26. Buffalo Bills (from GB) – Ryan Nassib, QB, Syracuse
-Buffalo trades No. 42 and No. 73 to GB for No. 26 and No. 122
It may be cliché to link Nassib with Buffalo and college coach Doug Marrone, but it’s a scenario that makes sense. There’s no reason to be blown away by the likes of Tyler Wilson, Matt Barkley or Zac Dysert, so trading up for the more familiar Nassib would be a reasonable course for Buffalo.
27. Houston Texans – Jesse Williams, DT, Alabama
Houston fans might not get excited over the selection of Williams, but a few snaps into the season they’d be convinced of his value. Williams is probably the best tackle in the draft when it comes purely to anchoring, making him a strong 3-4 nose prospect.
28. Arizona Cardinals (from DEN) – Tyler Wilson, QB, Arkansas
-Arizona trades No. 38, No. 102 and 2014 3rd rounder to DEN for No. 28
The Cardinals would move up in this scenario to catch the strong-armed and mobile Wilson before a team like the Jaguars or Chiefs could get a swing at him. Armed with an improved offensive line and targets like Larry Fitzgerald and Andre Roberts, it would be hard not to expect a good showing from Wilson in Arizona.
29. New England Patriots – Jonathan Cooper, G, North Carolina
Cooper is a rather incredible athlete for a guard, but he doesn’t lack anchoring ability as a result. Cooper can make an impact as a power or pull blocker, and his ability to make an impact from a variety of angles would allow Bill Belichick to get even more creative on offense.
30. Atlanta Falcons – Eddie Lacy, RB, Alabama
Pass rusher is the most valuable position of need for Atlanta, but the options at those positions don’t have a grade on the level of Lacy, who would be a threat for 1,700 yards and 12 touchdowns from scrimmage as a rookie for the Falcons.

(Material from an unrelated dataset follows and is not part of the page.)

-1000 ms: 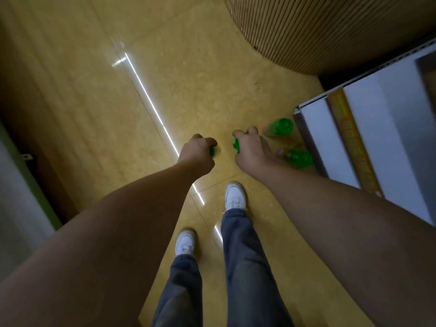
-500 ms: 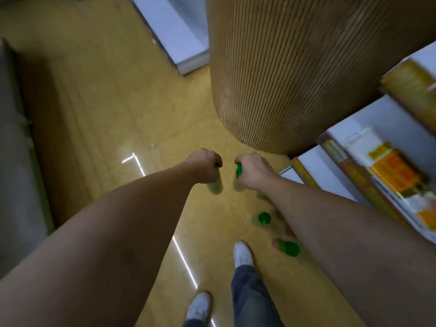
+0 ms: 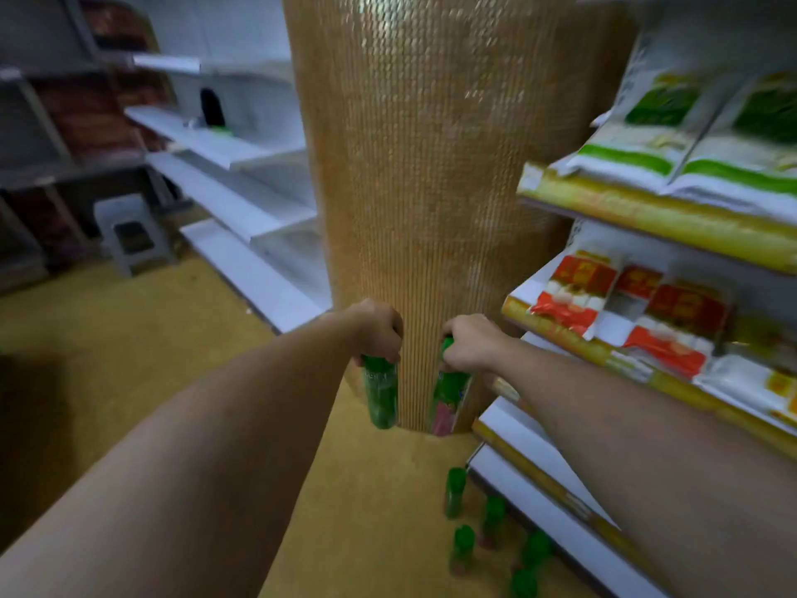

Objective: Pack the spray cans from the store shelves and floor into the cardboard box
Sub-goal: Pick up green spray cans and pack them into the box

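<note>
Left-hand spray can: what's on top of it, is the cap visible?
The left hand grips the spray can from above, fingers curled round its upper end. Its green body hangs free below. The very top and any nozzle are covered by the hand.

Ribbed column dead ahead; stocked shelves close right; floor cans below; open floor left.
</note>
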The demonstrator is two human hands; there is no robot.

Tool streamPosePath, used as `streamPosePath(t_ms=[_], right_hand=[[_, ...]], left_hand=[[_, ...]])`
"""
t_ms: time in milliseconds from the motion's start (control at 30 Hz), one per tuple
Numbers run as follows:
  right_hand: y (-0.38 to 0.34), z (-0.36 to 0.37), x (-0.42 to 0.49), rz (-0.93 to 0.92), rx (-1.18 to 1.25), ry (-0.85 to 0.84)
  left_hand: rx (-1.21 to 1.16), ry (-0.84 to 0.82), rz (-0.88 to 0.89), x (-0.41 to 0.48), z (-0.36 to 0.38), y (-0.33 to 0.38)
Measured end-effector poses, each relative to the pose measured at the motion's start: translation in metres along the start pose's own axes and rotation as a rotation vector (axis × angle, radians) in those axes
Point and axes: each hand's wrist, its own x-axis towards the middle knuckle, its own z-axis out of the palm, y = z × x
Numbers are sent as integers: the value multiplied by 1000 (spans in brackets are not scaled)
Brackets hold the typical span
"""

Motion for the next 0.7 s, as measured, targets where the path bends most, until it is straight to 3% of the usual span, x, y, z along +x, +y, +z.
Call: streamPosePath(t_ms=[400,700], right_hand=[[2,-137,-219,275,-11,337],[83,-156,-404,604,-16,531]], left_hand=[[176,104,402,-135,-70,162],[226,25,732,-213,-17,322]])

31. San Francisco 49ers – Jonathan Cyprien, S, Florida International
The hard-hitting, downhill style of play the 49ers demand out of their defensive backs is one that suits Cyprien well, and he has the athleticism and ball skills to provide an upgrade in coverage over both Dashon Goldson and Donte Whitner.
32. Baltimore Ravens – Kevin Minter, (3-4) ILB, LSU
Minter is the draft’s best pure inside linebacker prospect. Yes, better than Manti Te’o. By a safe margin, at that. Even if the Ravens keep Dannell Ellerbe from leaving in free agency, they still need another linebacker capable of staying at the second level in nickel formations, because players like Terrell Suggs and Courtney Upshaw will play with their hands on the ground.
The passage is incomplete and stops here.